FTC’s Challenge of Improperly Listed Patents
On November 7, 2023, the Federal Trade Commission (FTC) officially challenged more than 100 patents that brand name drug manufacturers have listed in the Food and Drug Administration’s (FDA) “Approved Drug Products with Therapeutic Equivalence Evaluations," colloquially referred to as the “Orange Book.”
“Wrongfully listed patents can significantly drive up the prices Americans must pay for medicines and drug products while undermining fair and honest competition,” said FTC Chair Lina M. Khan.
The FTC sent notice letters to 10 New Drug Application (NDA) holders identifying numerous patents as improperly listed in the Orange Book. The FTC also took action under 21 C.F.R. § 314.53(f)(1) and “notified FDA that it disputes the accuracy or relevance of the listed information for these patents, which may require that the manufacturers remove the listing or certify under penalty of perjury that the listings comply with applicable statutory and regulatory requirements.” Pursuant to the FDA’s regulatory dispute process, 21 C.F.R. § 314.53(f)(1), FDA will notify the NDA holders of FTC’s challenge, giving them 30 days to withdraw the patents, amend their listing, or certify that the patents are properly listed.
In its letters to NDA holders, FTC also noted that “we retain the right to take any further action the public interest may require, which may include investigating this conduct as an unfair method of competition under Section 5 of the FTC Act, 15 U.S.C. § 45.”
FTC’s Policy Statement
FTC’s November 7, 2023 notice letters follow on the heels of the FTC’s September 14, 2023 policy statement which was a wake-up call to brand name drug manufacturers to ensure that they are properly listing patents in the Orange Book.
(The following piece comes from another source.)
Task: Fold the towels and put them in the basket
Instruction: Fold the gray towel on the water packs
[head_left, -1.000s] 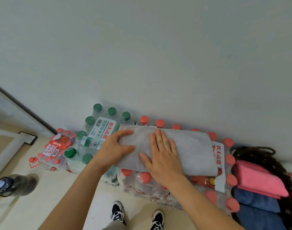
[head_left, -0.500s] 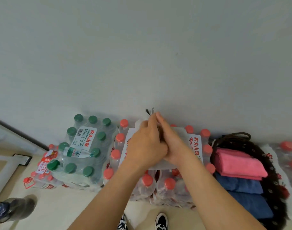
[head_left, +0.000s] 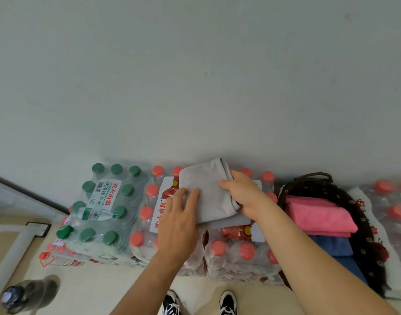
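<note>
From the head view I read this as the end of the folding step. The soft, square-folded grey towel (head_left: 208, 196) lies on top of a shrink-wrapped pack of red-capped plastic bottles (head_left: 236, 253), and both hands are on it.

The right hand (head_left: 247, 196) has the grip. Its thumb lies across the top of the cloth and its fingers curl under the towel's right edge, pinching the layers together. The left hand (head_left: 179, 221) is not gripping: its fingers are straight and rest flat on the opposite edge, across the towel from the grip.

The dark woven basket (head_left: 308, 180) stands just to the outside of the gripping hand, on the far side from the flat hand. In it a folded pink towel (head_left: 320, 217) sits on top of folded blue towels (head_left: 331, 244). A wrapped pack of green-capped bottles (head_left: 104, 214) lies beyond the flat hand, well away from the grip.

I'd say folding is finished or nearly so. A lower layer pokes out under the near edge, so the stack is not quite square. The next move, as I judge it, is to lift the flat hand clear and carry the towel over the basket rim onto the pink one. The pinch has to hold all the layers, or the fold may fall open on the way.
</note>
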`<state>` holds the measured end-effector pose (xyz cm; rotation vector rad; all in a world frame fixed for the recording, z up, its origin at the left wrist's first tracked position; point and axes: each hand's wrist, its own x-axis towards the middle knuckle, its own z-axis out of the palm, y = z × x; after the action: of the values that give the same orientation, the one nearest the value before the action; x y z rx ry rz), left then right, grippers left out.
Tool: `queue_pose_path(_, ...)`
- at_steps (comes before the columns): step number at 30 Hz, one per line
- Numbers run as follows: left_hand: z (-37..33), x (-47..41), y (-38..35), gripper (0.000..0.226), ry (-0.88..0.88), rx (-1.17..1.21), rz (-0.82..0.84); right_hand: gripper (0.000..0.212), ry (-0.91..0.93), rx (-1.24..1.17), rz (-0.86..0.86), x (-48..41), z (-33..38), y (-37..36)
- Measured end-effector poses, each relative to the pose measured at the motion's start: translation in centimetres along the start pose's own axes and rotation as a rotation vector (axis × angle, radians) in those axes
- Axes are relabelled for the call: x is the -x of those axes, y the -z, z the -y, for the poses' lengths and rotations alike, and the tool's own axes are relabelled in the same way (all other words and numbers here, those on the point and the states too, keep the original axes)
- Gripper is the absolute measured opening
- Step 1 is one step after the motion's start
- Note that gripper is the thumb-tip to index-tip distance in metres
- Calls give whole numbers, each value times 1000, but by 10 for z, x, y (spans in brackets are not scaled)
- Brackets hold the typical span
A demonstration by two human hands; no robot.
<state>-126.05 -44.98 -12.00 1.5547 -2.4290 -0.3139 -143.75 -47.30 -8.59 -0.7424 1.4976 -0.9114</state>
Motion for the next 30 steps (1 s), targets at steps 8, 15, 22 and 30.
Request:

The policy statement also served as a reminder to generic drug manufacturers that they can and should request that the FDA delist improperly listed patents from the Orange Book, and that there are counterclaims that can be brought in a Hatch-Waxman infringement suit for the delisting of patents, as well as antitrust claims that can be brought against NDA holders for improperly listing patents.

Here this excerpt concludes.